The seventh stanza explains that Prufrock was being scrutinized by other women in other parties he attended. In parties, he talks to women but eventually forgets what to say:

“Is it a perfume from a dress

That makes me so disgress?”

He wants to say something but he doesn’t know how. This is the sad part when a person is on socialization and doesn’t know how to start or prolong a conversation.

Eighth and ninth stanzas expound that Prufrock compares himself to a lobster or a crab. It is introspected that Prufrock’s self-esteem is inhibited. The Footman he refers on the ninth stanza is the angel of death.

The tenth and eleventh stanzas elaborate Prufrock rationalizing his failure to ask the overwhelming question. This question may be his kept query for the woman he loves but he loses the chance of asking in the fact that he compared himself to Lazarus, the man who lay dead in his tomb for four days before Jesus brought him back to life. Prufrock compares himself to Lazarus because he thinks of another chance to say to the woman what he really means: “Should say: “That is not what I meant at all. That is not it at all.”” In the eleventh stanza, there is a magic lantern mentioned. In this image, the “nerves” may be Prufrock’s inner self exposed for all to see.

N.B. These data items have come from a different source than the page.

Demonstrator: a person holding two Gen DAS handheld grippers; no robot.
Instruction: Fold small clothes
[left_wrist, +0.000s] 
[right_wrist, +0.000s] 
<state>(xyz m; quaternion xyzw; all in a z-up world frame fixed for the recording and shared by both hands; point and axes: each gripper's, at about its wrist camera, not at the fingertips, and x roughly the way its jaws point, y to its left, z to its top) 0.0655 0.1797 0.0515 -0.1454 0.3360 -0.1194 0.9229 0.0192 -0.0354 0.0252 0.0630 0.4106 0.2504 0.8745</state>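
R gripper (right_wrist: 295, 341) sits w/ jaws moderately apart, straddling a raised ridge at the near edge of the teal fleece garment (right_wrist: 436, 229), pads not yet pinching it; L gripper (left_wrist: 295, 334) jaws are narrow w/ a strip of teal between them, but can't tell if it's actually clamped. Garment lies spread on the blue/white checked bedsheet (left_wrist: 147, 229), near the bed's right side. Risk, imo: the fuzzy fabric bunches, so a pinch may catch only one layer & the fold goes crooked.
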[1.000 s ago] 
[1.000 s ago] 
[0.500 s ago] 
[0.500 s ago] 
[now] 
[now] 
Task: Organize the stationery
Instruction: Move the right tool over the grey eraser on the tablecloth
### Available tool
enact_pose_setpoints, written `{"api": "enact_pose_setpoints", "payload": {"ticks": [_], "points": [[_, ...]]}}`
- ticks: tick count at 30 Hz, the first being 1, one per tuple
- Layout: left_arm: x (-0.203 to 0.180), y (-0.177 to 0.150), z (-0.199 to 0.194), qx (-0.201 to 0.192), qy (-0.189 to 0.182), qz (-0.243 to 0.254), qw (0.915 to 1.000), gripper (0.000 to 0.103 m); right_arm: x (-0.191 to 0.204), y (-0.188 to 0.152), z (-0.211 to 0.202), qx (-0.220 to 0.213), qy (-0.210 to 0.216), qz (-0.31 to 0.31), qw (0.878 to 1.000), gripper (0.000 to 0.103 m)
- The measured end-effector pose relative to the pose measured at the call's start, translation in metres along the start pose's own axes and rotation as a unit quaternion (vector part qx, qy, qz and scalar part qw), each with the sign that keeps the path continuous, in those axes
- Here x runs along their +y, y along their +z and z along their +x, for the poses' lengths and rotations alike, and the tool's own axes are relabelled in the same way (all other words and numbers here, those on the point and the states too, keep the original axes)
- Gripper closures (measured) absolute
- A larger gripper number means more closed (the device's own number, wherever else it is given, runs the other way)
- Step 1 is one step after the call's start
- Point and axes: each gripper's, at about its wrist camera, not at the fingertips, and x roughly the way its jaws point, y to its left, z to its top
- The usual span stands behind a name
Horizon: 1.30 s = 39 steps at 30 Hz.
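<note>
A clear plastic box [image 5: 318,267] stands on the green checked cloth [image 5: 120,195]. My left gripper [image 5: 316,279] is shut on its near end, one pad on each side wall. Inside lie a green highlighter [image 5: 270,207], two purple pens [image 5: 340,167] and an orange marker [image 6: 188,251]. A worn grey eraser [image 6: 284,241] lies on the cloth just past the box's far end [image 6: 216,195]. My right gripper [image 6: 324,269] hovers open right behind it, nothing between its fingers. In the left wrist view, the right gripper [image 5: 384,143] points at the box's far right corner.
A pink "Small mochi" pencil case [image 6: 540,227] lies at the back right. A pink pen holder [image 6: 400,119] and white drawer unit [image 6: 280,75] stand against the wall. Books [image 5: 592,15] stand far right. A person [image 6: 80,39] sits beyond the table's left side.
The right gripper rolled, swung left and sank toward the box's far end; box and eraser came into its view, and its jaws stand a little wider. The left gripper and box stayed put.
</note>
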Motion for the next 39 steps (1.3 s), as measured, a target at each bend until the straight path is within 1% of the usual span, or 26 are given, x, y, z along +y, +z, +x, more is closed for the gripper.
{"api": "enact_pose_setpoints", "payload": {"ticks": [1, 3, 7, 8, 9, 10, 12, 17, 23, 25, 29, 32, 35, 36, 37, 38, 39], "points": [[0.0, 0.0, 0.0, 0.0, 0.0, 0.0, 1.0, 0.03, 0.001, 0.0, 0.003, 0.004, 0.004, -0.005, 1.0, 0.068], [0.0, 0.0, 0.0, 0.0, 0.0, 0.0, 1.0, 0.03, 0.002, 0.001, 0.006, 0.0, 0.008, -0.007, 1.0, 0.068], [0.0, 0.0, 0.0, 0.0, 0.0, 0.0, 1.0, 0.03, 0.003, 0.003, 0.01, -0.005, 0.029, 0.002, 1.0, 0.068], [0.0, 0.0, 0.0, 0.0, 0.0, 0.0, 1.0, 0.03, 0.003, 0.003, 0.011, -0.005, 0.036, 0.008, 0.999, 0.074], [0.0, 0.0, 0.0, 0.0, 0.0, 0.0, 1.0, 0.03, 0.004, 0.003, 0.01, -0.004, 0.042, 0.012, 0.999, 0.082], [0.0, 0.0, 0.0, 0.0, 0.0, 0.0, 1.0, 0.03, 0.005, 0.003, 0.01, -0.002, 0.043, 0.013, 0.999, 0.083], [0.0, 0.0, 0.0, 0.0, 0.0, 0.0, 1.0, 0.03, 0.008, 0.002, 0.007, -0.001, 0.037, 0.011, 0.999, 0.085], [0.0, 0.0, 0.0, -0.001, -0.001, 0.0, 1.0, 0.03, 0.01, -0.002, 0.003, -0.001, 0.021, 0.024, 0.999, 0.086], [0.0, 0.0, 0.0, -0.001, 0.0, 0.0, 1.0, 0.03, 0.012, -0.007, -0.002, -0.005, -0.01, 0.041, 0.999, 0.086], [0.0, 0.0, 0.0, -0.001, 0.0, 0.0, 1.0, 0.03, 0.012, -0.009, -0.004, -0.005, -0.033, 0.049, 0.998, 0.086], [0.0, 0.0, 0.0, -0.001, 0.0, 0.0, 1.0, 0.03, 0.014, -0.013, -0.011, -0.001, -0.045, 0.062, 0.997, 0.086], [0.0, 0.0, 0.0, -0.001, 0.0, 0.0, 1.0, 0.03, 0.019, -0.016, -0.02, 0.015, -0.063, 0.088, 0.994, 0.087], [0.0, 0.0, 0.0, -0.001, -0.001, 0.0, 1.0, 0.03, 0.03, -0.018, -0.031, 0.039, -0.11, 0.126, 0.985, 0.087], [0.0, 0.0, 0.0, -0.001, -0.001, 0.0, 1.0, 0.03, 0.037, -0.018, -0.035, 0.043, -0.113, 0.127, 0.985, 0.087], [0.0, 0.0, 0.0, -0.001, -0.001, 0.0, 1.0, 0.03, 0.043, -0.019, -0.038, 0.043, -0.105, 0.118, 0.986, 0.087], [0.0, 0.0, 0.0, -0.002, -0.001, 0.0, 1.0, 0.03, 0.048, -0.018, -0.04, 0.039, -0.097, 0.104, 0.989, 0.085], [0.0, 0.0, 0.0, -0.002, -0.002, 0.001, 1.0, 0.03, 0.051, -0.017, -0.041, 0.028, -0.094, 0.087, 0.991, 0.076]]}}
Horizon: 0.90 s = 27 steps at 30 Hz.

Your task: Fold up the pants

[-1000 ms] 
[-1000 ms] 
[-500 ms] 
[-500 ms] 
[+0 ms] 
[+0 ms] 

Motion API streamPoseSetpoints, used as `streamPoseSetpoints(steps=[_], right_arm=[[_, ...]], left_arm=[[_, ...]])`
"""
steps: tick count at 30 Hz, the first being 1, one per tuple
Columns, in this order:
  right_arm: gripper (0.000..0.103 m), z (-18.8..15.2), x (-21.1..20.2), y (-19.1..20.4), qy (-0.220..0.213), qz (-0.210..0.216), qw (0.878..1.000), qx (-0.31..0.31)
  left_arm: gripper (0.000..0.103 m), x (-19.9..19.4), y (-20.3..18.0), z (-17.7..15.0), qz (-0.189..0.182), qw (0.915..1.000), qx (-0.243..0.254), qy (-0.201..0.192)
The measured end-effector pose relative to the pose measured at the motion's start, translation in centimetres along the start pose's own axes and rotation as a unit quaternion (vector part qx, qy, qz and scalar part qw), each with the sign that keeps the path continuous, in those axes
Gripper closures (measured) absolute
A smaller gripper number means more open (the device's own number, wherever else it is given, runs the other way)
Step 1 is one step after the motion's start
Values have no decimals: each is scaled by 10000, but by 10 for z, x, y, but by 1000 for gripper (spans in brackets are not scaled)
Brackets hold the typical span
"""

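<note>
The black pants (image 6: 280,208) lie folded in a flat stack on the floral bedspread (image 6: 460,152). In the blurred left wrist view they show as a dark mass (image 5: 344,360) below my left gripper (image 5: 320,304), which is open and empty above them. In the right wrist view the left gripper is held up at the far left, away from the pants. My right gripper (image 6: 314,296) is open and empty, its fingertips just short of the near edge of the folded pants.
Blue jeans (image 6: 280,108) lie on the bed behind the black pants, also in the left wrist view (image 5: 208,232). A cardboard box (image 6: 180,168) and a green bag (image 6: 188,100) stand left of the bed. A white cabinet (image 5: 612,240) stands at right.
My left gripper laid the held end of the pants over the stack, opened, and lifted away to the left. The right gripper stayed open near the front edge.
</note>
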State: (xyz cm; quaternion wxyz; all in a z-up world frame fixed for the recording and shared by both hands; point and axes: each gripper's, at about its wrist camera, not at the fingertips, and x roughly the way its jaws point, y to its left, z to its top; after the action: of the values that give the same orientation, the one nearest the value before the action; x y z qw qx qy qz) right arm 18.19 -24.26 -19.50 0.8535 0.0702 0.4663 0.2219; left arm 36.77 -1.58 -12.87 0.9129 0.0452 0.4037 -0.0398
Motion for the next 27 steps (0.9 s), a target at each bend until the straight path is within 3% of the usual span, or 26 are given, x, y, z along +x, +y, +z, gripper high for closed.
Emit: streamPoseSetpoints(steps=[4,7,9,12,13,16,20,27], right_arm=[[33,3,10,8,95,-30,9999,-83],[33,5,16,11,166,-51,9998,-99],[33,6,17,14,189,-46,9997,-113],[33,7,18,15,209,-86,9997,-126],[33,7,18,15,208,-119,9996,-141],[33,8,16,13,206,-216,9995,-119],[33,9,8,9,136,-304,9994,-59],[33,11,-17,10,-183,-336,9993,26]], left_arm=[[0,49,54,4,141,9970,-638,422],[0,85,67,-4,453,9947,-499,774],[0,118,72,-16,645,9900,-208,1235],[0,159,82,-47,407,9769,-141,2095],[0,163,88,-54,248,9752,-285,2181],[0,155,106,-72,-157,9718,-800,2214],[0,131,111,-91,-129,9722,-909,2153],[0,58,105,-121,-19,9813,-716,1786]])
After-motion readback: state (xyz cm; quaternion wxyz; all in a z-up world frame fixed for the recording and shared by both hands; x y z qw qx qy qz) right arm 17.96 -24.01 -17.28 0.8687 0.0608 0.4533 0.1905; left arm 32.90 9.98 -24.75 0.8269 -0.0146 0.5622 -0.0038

On the twelfth stanza, Prufrock resigns himself to play a supporting role rather than a starring one. According to him, he doesn’t want to be Prince Hamlet which is a starring role on a Shakespearean story. He chooses to be an attendant lord, a job easier than being a prince. This shows his frail attitude towards work. He does not want more responsibilities. He is kind of lazy.

On the thirteenth, fourteenth and fifteenth stanzas, the mermaids were mentioned. In mythology, mermaids attract mortal men allowing them to live with them in the sea. To Prufrock, the mermaids may represent women who go after him. This time, the scenario alters. He dreams of a woman to go after him and not him after her but he doesn’t think that the mermaids will go after him. There is still a touch of pessimism but he continues to dream about it.

The last stanza infers that Prufrock and his love will be together and the setting is by the chamber in the sea. He dreams about it and if human voices wake them to reality, they will drown. In other words, their relationship only lives in a dream because Prufrock is stagnant and inable to take risk because of low self esteem and pessimism. Just like what happened to a character in Dante’s Inferno, he hopes that he and the reader will never get back from hell so that no one can repeat his story, a story of failure and paralysis.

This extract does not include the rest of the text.